Attacks on the Vigenère Cipher: Frequency Analysis Attempt

• For poly-alphabetic substitution ciphers like Vigenère, frequency analysis on the whole ciphertext does not work.
• Same plaintext letter is mapped to different ci at different positions → Character frequencies are “smeared” (more for longer keys).

Attacks on the Vigenère Cipher: Modified Frequency Analysis

• Vigenère cipher is Caesar cipher with position-dependent key → slide 15.
• Key repeats every ||k|| positions: Vigenere(k, mi) = Caesar (ki mod ||k|| , mi) → slide 16.
• A Vigenère ciphertext is a merge of ||k|| Caesar ciphertexts: C0 = {ci : i mod ||k|| = 0}, ..., C||k||−1 = {ci : i mod ||k|| = ||k|| − 1}.
• If the key length ||k|| is known, perform frequency analysis on each Caesar ciphertext Cn individually and determine shift/key for each Caesar ciphertext.
• Combine keys of Caesar ciphertexts into Vigenère key.

Attacks on the Vigenère Cipher: Kasiski’s Method

• Key repeats every ||k|| positions → same plaintext words result in same ciphertext words if they are an integer multiple of ||k|| apart.
• In long texts, the same bigram/trigram/etc. appears at positions which are an integer multiple of ||k||.
• Differences in positions are very likely multiples of the key length → Greatest common divisor (gcd) of the position differences is very likely the key length or a multiple thereof.

Attacks on the Vigenère Cipher: Kasiski’s Method (continued)

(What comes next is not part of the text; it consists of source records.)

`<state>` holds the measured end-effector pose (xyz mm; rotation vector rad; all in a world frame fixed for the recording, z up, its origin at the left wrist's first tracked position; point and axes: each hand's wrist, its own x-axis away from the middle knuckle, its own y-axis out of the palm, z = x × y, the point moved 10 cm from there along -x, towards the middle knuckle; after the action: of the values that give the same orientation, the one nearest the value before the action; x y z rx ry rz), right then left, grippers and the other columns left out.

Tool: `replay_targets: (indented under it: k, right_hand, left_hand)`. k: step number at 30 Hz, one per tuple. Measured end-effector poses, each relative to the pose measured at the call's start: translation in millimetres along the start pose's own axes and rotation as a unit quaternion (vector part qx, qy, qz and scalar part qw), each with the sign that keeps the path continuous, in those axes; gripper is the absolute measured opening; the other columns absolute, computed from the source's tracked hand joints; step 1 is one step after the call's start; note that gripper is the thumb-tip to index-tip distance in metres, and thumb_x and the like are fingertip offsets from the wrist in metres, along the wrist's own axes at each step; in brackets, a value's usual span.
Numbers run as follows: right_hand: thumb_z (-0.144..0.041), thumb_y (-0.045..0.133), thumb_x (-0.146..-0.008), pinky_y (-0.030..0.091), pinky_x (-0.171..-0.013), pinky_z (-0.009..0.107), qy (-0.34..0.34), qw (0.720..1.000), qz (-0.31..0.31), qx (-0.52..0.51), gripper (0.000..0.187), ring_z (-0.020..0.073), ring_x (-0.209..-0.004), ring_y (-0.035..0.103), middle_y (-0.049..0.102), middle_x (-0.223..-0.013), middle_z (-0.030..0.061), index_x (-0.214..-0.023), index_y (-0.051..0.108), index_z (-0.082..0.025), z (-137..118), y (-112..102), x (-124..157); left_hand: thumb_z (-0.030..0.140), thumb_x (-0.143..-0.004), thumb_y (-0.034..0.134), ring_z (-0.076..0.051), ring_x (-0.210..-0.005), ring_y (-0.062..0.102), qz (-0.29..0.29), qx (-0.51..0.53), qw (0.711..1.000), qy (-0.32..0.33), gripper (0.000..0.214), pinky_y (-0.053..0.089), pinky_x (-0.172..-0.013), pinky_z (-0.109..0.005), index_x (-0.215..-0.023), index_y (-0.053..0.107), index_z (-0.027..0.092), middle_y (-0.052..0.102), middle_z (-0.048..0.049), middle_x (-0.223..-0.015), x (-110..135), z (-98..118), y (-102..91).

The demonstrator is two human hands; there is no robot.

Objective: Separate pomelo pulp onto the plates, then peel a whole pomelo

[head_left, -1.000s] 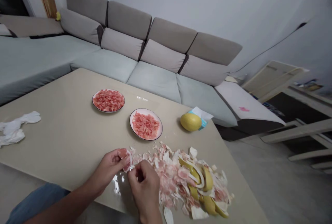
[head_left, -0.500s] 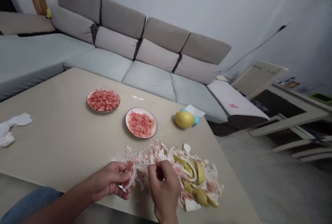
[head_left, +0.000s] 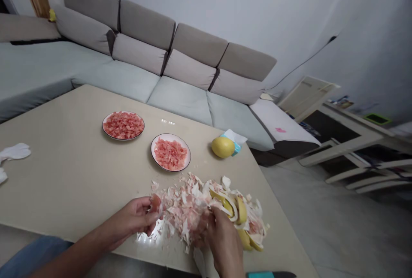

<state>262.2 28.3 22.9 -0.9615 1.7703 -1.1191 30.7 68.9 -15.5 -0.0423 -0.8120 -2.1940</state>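
Note:
My left hand (head_left: 138, 218) pinches a pomelo segment (head_left: 156, 204), pink flesh with thin pale membrane at its edge. To its right, my right hand (head_left: 223, 239) hovers over a heap of pomelo membrane scraps (head_left: 183, 205), thumb and fingers pressed together. Its fingertips are blurred, and what they hold cannot be made out. Thick yellow pomelo peel (head_left: 240, 211) lies in the heap beyond that hand. Behind the heap stand a plate of pink pomelo pulp (head_left: 170, 153) and, farther left, a fuller plate of pulp (head_left: 124, 125).
A whole yellow pomelo (head_left: 222, 147) rests against a blue tissue packet (head_left: 236, 143) near the table's right edge. At the bottom edge lies a teal-handled knife (head_left: 260, 275). Crumpled white gloves or tissue (head_left: 16, 151) lie far left. A grey sofa (head_left: 180, 98) stands behind the table (head_left: 74, 175).
My right hand has moved right and away from the segment, over the scraps; the pale strip stretched between the hands no longer shows. The view has shifted slightly, bringing the knife into sight.

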Motion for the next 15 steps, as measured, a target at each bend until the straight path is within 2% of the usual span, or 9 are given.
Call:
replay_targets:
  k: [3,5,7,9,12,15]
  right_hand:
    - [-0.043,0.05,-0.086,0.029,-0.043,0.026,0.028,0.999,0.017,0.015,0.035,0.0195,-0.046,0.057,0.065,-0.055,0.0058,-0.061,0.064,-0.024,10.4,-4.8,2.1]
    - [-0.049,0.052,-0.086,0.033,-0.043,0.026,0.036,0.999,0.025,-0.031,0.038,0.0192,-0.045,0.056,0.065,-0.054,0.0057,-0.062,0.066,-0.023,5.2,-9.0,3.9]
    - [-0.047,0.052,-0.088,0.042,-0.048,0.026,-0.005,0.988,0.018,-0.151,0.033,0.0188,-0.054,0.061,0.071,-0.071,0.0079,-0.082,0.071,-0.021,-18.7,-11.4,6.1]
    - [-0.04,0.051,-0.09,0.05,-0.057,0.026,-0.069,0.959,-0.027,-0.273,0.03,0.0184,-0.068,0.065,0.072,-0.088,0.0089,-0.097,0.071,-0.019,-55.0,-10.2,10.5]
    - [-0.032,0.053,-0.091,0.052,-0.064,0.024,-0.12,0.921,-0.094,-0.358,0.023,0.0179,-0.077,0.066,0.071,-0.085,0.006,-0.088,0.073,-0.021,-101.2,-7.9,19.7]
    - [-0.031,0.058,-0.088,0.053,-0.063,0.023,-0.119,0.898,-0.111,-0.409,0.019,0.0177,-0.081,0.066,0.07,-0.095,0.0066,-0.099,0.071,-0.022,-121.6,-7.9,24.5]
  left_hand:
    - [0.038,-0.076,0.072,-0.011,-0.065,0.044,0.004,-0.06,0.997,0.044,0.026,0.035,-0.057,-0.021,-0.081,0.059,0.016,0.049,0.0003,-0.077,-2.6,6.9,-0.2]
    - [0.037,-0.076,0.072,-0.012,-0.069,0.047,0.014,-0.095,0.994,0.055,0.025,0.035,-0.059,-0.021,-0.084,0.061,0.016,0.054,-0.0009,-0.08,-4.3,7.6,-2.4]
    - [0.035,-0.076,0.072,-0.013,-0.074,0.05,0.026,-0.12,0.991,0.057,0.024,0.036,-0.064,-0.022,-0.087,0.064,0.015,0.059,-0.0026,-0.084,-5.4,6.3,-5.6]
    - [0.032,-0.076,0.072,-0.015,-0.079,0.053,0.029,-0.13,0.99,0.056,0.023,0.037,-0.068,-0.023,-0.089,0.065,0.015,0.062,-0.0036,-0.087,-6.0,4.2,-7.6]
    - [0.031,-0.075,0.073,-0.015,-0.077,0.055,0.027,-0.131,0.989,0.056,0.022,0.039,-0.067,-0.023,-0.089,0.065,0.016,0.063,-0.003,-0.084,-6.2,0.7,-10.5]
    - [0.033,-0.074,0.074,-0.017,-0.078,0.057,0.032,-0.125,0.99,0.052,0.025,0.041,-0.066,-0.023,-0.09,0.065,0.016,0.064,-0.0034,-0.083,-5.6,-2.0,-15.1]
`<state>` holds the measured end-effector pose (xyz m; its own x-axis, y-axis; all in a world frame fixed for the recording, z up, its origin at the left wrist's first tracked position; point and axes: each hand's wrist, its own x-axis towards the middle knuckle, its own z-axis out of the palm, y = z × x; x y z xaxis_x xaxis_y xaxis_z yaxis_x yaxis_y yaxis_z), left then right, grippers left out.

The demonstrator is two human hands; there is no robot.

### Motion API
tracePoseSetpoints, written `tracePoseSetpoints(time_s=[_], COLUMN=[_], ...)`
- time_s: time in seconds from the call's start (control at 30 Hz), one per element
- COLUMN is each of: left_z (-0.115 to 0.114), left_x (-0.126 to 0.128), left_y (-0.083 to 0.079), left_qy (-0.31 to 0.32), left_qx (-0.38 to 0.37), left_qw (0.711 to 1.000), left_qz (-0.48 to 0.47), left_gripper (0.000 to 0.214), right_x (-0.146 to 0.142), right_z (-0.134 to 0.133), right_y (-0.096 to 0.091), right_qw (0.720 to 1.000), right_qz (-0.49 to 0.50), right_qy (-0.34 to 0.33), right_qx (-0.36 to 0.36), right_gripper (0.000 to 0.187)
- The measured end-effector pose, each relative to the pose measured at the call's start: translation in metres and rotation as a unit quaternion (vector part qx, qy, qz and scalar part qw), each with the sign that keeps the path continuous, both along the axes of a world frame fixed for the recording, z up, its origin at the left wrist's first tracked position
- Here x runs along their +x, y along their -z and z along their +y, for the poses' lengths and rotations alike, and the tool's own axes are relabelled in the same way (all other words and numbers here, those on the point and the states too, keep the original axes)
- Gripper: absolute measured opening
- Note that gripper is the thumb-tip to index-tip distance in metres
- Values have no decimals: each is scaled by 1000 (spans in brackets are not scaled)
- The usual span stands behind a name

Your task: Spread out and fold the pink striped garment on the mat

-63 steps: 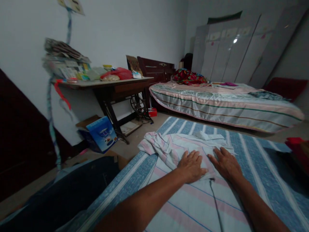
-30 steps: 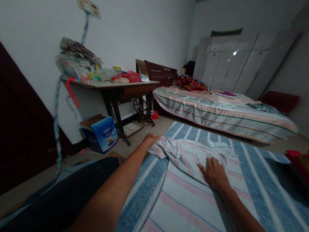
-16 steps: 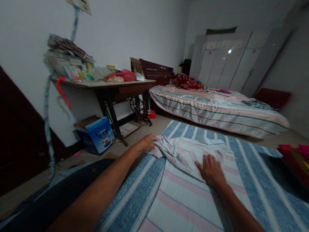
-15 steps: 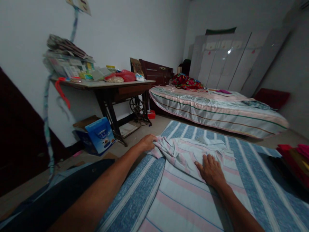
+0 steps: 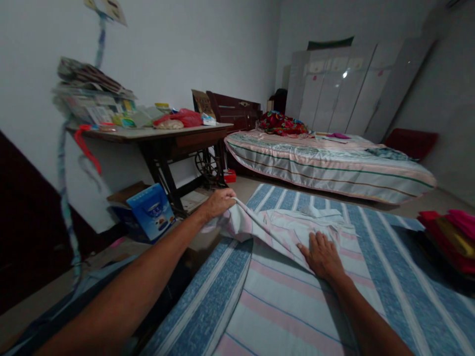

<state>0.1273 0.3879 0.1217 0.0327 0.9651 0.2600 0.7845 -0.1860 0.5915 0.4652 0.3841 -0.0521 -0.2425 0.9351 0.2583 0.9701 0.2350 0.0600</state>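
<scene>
The left hand (image 5: 218, 202), raised at the left edge of the blue-and-white striped sheet (image 5: 403, 277), has its fingers curled together on a gathered edge of the striped shirt (image 5: 285, 291). The right hand (image 5: 322, 253), farther in over the sheet, lies palm down on the shirt, its fingers extended and slightly apart, gripping nothing. The shirt, pale with pink bands and thin blue lines, is spread along the middle of the sheet; its rumpled part lies toward the sheet's far end. Between the hands the fabric forms a raised, slanting fold, the lifted portion hanging over the sheet's left edge.

A stack of folded clothes (image 5: 445, 237), red, pink and yellow, rests at the right side of the sheet. To the left of the sheet, on the floor, stands a blue carton (image 5: 150, 212) with its flap upright. Beyond the carton, left of the sheet's far end, is a treadle sewing table (image 5: 129, 132) bearing a clear storage box (image 5: 94, 106) and a red plastic bag (image 5: 181, 117). Past the far end of the sheet, across a strip of floor, stands a bed (image 5: 326, 173) with a red floral quilt (image 5: 284, 123); the pale wardrobe (image 5: 334, 94) is farthest from the sheet.
</scene>
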Motion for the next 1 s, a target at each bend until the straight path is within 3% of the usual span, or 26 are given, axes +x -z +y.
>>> tracePoseSetpoints(time_s=[0.1,0.17,0.27,0.37,0.5,0.67,0.83,1.0], left_z=[-9,-17,-27,-32,-40,-61,-74,-80], left_x=[2,-5,-23,-43,-57,-51,-42,-19], left_y=[-17,-20,-12,5,24,28,17,-12], left_qy=[27,60,80,77,76,39,42,81], left_qx=[-29,-117,-266,-348,-366,-335,-367,-396], left_qw=[999,990,958,929,924,929,904,885], left_qz=[33,57,72,102,78,-153,-216,-229], left_gripper=[24,28,32,28,21,30,36,36], right_x=[-1,-2,-2,-3,-3,-2,-2,-2], right_z=[1,2,2,2,0,-1,-1,-1], right_y=[-2,-3,-5,-7,-11,-13,-16,-21], right_qw=[1000,1000,1000,999,1000,999,998,997], right_qz=[12,14,15,16,16,28,27,29], right_qy=[6,6,11,14,11,14,20,24], right_qx=[-7,-12,-24,-30,-23,-30,-47,-62], right_gripper=[73,74,75,74,73,71,69,69])
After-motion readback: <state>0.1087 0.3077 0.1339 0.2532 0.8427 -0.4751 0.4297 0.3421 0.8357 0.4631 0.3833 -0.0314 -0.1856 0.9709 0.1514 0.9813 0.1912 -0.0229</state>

• Example: WS bigram from example (→ slide 29): At positions 126, 294, 470, and 550 → Position differences 168, 80, and 80.
• Example: OQH trigram from example (→ slide 30): At positions 93 and 313 → Position difference 220.
• gcd(168, 80, 80, 220) = 4 → Key length is likely 4 or a multiple of 4.
• Alternative approach: Perform frequency analysis of the factors of the position differences (e.g., of all bigrams) → More/most frequent factors are very likely factors of the key length.

Attacks on the Vigenère Cipher: Auto-correlation

• Key repeats every ||k|| positions → Ciphertext characters which are an integer multiple of the key length apart are more likely to be the same.
• Compute incidence of identical characters (coincidence) at ciphertext character positions i + l for all ciphertext characters ci with any plausible key length l.
• Compute incidence Il for all plausible key lengths l ∈ N+ → Key length arg maxl Il with highest incidence is very likely the key length or a multiple thereof.
• Illustration of character coincidence (reference: R at position 2): Assuming key length of l = 4 → 3 out of 15 matches (20%); Assuming key length of l = 3 → 0 out of 20 matches (0%); Expected coincidence: ≈ 4% (in longer texts).